De l’avis de tout un chacun, la situation ne s’améliore pas. On s’enlise dans une corruption dont l’ampleur se révèle dans l’incapacité de l’État à prendre la moindre décision pour que le quotidien des citoyens change. Trop de politiciens ont les mains trempées dans la délinquance. Il faut en finir avec les gangs, soit, mais on ne peut traiter seulement les effets sans s’en prendre à la cause. S’en prendre à la cause, c’est s’attaquer aux fondements d’un État devenu pourri qui ne peut plus vivre qu’avec à ses commandes des incompétents, et comme interlocuteurs une communauté internationale majoritairement occidentale qui, sur tous les continents, pense pouvoir toujours prospérer avec le chaos installé hors de ses frontières.

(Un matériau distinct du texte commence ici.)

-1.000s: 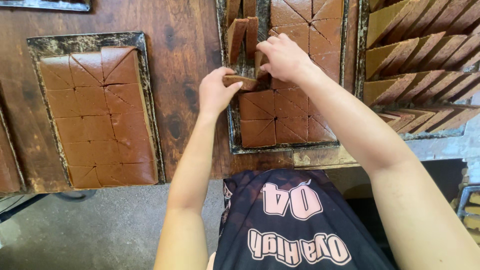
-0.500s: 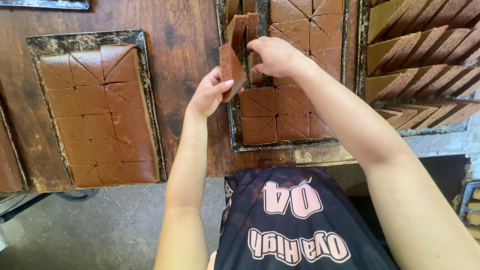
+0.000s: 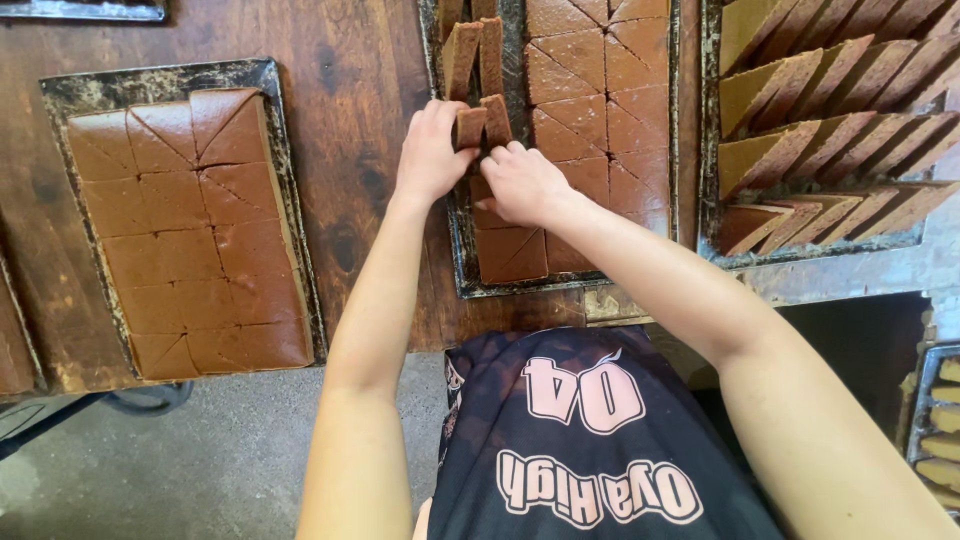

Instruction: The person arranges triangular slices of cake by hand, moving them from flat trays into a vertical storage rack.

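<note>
Brown cake slices [image 3: 482, 120], lifted half a second ago, now stand on edge at the middle tray's [image 3: 460, 260] left edge. Left hand [image 3: 432, 150] pinches one slice; right hand [image 3: 522, 182] presses fingers against its neighbour, steadying the row.

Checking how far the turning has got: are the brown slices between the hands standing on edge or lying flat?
On edge: the slices stand upright between left hand and right hand.
</note>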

La force de cet État tel qu’il est actuellement, c’est que la société civile est pour l’instant réduite presque à néant. Depuis trop longtemps elle a été la proie d’imposteurs qui, à la tête de groupes ou d’associations souvent personnalisées, souvent fantômes, n’avaient au fond qu’un seul objectif : jouir directement ou indirectement du pouvoir, profiter des larges prébendes de l’État et de la communauté internationale à travers les institutions de cette dernière et aussi des ONG. Démasquées, ces personnes n’ont plus l’influence qu’elles avaient auparavant, même si certaines pensent avoir encore la voix au chapitre. D’une manière ou d’une autre, elles sont aussi responsables, à travers leurs institutions souvent bidons, du chaos qui est le nôtre aujourd’hui.
Notre société traine aussi le poids d’une immense frustration. Cette frustration s’exprime par une haine, une violence, dont la négativité est flagrante, car elle ne peut déboucher sur rien.
Il faudrait de vrais hommes d’État pour se sortir de cette situation calamiteuse. Pas ces politiciens qui ne pensent qu’au pouvoir. Pas ces gens d’un vaste secteur de l’élite économique, toujours aussi méprisants, toujours à genoux devant l’étranger.